TASK BRIEF
Reproduce the listing that follows character for character, excluding its pictures.

►

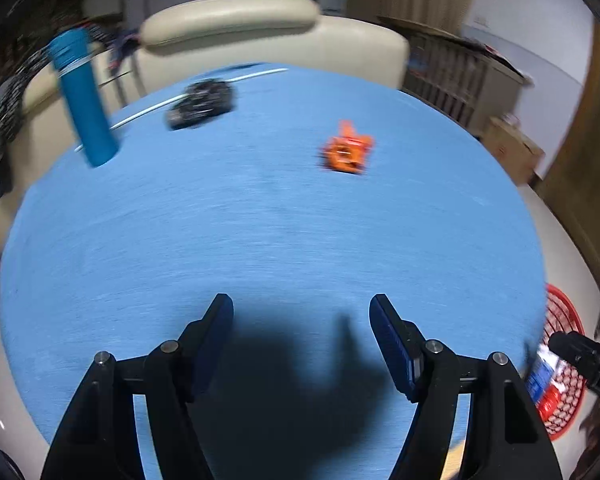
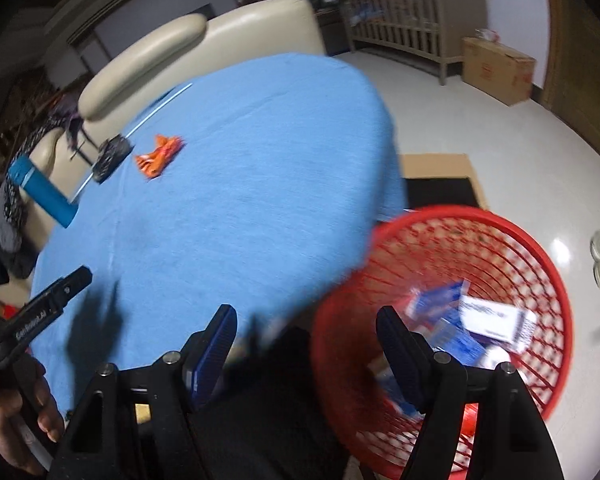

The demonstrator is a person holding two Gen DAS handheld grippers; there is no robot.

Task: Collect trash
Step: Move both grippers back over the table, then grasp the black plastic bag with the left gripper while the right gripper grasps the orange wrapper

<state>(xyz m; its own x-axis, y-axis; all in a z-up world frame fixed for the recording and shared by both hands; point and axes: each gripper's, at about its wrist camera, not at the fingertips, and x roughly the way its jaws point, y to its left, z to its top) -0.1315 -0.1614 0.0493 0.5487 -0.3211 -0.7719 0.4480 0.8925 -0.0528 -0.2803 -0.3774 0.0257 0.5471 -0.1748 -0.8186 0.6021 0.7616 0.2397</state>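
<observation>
A crumpled orange wrapper lies on the blue table, far ahead of my open, empty left gripper. It also shows in the right wrist view. A crumpled black wrapper lies further back left; it shows in the right wrist view too. My right gripper is open and empty, above the near rim of a red mesh basket on the floor, which holds several blue, white and red packets. The basket shows at the left view's right edge.
A tall blue bottle stands at the table's far left; a thin white rod lies by the black wrapper. Cream chairs stand behind the table. A cardboard box and a slatted cabinet stand on the floor beyond.
</observation>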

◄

EXERCISE SOLUTION
The demonstrator is a person holding two Gen DAS handheld grippers; there is no robot.

Task: Collect trash
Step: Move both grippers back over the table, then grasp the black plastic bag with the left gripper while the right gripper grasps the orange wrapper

<state>(xyz m; its own x-axis, y-axis; all in a z-up world frame fixed for the recording and shared by both hands; point and axes: each gripper's, at about its wrist camera, not at the fingertips, and x roughly the way its jaws point, y to its left, z to its top) -0.1315 -0.1614 0.0493 0.5487 -0.3211 -0.7719 0.4480 0.8925 -0.0528 -0.2803 -0.3774 0.0257 0.5471 -0.1748 -0.8186 0.6021 0.7616 0.2397</state>
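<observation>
A crumpled orange wrapper lies on the blue table, far ahead of my open, empty left gripper. It also shows in the right wrist view. A crumpled black wrapper lies further back left; it shows in the right wrist view too. My right gripper is open and empty, above the near rim of a red mesh basket on the floor, which holds several blue, white and red packets. The basket shows at the left view's right edge.
A tall blue bottle stands at the table's far left; a thin white rod lies by the black wrapper. Cream chairs stand behind the table. A cardboard box and a slatted cabinet stand on the floor beyond.
</observation>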

There is nothing more to the output.